It was an unusually hot summer—not just in Chicago, but my apartment felt like the whole world at night, teeming with sweaty bodies, even though it was just me and the ceiling fan and the traffic outside, unrelenting against the red lights, honking and screeching to a stop. I gave myself two nights of wilting insomnia before I took to Craigslist with seriousness. Sixty dollars, he wanted for it, which seemed like a lot to me even though they cost twice as much new. More importantly, he lived only four or five blocks away.
I can carry an air conditioning unit half a mile, I reasoned.
Transaction accomplished, cash transferring sweaty palm to sweaty palm, he watched me as I slipped my fingers through the handles of the large box and lifted, as much with my knees as I could. It’s not so bad, I said, perhaps aloud, smiled, nodded my way through the apartment door and down two flights of stairs. I pushed the box with my foot through two entry doors. I made it down the steps and across the brief stretch of sidewalk to the front gate of the apartment complex courtyard before I had to stop and rest for the first time. Not for long, because I was concerned that he might see me through the window and attempt to help, offer to drive me, think I wasn’t capable.
These are the sorts of thoughts that I was entertaining while I rested momentarily from carrying a fifty-plus pound air conditioning unit.
It was heavy enough that I couldn’t lift it up chest high, had to hold it down at knee-level with my arms straining against the weight of it, had to walk deliberately, box banging against my knees with each step, making bruises. At the end of each block, sometimes a few times a block, I set it down, rested. In the middle of a crosswalk a girl stopped me. “I’m sorry,” she said, “that looks heavy, but can I just ask you, how much did you pay for that?”
There’s a shortage, you see, come the beginning of July; you’ve got to swipe them up. The man who sold mine to me told me he’d had several offers and that the first person who arrived at his place at 1:30 PM would get the unit. I’d waited nail-bitingly all morning, looking up spells to conjure a bigger rolling suitcase or a Radio Flyer red wagon. I arrived first, because I always do. I’ve never once been late without trying, have never once pressed the snooze button. “At least I’ve still got the box,” he chuckled.
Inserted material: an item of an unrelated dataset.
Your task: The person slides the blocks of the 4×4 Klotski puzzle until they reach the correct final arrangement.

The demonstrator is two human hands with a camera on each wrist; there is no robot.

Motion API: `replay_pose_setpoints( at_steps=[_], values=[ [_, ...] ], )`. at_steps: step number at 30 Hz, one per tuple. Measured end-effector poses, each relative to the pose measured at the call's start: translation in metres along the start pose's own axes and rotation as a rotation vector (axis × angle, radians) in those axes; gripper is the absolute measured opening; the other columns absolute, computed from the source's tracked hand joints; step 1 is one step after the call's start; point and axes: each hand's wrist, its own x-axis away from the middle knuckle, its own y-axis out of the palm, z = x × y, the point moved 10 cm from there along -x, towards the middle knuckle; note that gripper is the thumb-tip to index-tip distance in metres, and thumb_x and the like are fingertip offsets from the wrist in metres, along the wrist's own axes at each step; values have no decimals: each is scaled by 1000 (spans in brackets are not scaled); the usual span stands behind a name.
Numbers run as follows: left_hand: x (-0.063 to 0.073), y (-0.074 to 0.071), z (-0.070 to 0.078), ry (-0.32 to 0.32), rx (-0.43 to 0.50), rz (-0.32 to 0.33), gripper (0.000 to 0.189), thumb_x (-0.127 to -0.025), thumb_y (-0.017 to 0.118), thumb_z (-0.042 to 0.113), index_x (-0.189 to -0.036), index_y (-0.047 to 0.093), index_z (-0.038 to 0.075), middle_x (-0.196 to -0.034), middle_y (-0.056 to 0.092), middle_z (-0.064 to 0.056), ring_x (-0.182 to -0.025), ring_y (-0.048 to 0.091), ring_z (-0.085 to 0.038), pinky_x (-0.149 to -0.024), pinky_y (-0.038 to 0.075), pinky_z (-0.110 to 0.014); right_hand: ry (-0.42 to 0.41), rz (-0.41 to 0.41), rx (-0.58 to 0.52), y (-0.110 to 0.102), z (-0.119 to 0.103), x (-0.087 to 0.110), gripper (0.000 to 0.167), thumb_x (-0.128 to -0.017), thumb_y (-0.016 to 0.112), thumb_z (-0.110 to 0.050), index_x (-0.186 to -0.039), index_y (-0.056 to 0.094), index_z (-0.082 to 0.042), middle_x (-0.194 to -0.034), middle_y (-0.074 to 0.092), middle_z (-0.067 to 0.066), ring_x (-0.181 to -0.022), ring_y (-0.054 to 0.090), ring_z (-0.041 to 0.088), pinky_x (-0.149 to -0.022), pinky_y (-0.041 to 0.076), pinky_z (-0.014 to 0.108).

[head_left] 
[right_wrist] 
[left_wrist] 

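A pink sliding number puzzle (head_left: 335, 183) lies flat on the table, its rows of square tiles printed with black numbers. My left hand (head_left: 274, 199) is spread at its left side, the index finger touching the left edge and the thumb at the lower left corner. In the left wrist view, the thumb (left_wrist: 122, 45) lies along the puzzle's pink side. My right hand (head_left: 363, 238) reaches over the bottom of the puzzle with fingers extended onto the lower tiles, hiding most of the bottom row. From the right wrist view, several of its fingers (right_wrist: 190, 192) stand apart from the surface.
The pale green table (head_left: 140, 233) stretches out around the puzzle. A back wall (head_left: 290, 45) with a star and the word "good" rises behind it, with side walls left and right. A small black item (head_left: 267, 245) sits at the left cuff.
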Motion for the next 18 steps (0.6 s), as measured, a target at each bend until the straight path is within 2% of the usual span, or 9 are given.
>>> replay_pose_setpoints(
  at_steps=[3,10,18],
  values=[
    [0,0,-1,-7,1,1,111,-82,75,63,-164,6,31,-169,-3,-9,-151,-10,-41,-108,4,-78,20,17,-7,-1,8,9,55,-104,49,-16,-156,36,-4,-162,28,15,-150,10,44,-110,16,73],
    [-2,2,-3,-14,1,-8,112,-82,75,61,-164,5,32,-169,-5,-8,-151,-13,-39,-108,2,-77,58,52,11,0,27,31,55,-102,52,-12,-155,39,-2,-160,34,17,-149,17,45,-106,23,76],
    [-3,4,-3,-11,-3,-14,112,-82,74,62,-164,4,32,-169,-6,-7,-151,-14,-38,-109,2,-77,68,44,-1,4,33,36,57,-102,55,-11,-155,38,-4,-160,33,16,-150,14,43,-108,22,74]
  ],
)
There’s a Buddhist temple about a block away from where I live and I paused in front of it as one of their meetings adjourned. The odor of incense spilled out onto the sidewalk. I picked up my box, walked. When I set the box down again, this time with my front door in sight, my hands were trembling and I couldn’t bend my fingers properly.
Five blocks.
Initially I was very upset that none of the people I passed on the street offered to help. You see a woman struggling with what appears to be a very heavy box, and you let her pass? You watch her as she walks by, maybe smile, maybe comment on the load, but you don’t have the decency to give her a hand?
All of which is, of course, a mask of self-righteous anger over deep insecurity. Why couldn’t I just call a friend to come help? Why was it so important for me to prove that I could do it on my own, that I would be “just fine”?
It’s easy to be twenty-four, to want to plot and star in stories that I’ll later use as entertainment, place in a repertoire of self-deprecating truisms that resolve nothing. The general war cry is that being in your twenties is not easy, which is unfair to all twenty-somethings and to everybody else. Of course it’s not easy being in your twenties, but it’s not easy being any other age, either. What gets easier about getting older (perhaps) is the fact that you can hold all of your other ages in your hand, take from them tidbits of wisdom and insight and experience. The thing about being in your twenties is that you’ve got nothing but a high school diploma and a college education (maybe) and a few books and songs under your belt to educate you about the world.
At every age, we “know everything there is to know”. Of course this isn’t true of any person, young or old, but it’s even less true of those of us who are so young. We seem surprised, even shocked when life doesn’t go the way we planned, when relationships fail and when we couldn’t foresee the lessons we can now recite backwards from memory. It’s not wrong, or even false, to feel this way, but it’s short-sighted. It lacks perspective and grace and empathy. It lacks depth.
I’m so young. So very, very young. And I used to feel old but I don’t anymore. I’ve felt more like a child this year than any other year of my life, fumbling around, inexperienced and small. The more I find out about myself and others, the more I feel that there is a complexity to life that I will never grasp. I won’t be able to know everything there is to know, this year or any other year. I will reach the end of this season with the same questions and very little in the way of answers. I’m frightened and exhilarated and humbled.
I don’t know anything for sure anymore except that it is not worth trying to find anything out alone. And I’m bad at loving, but I want to learn.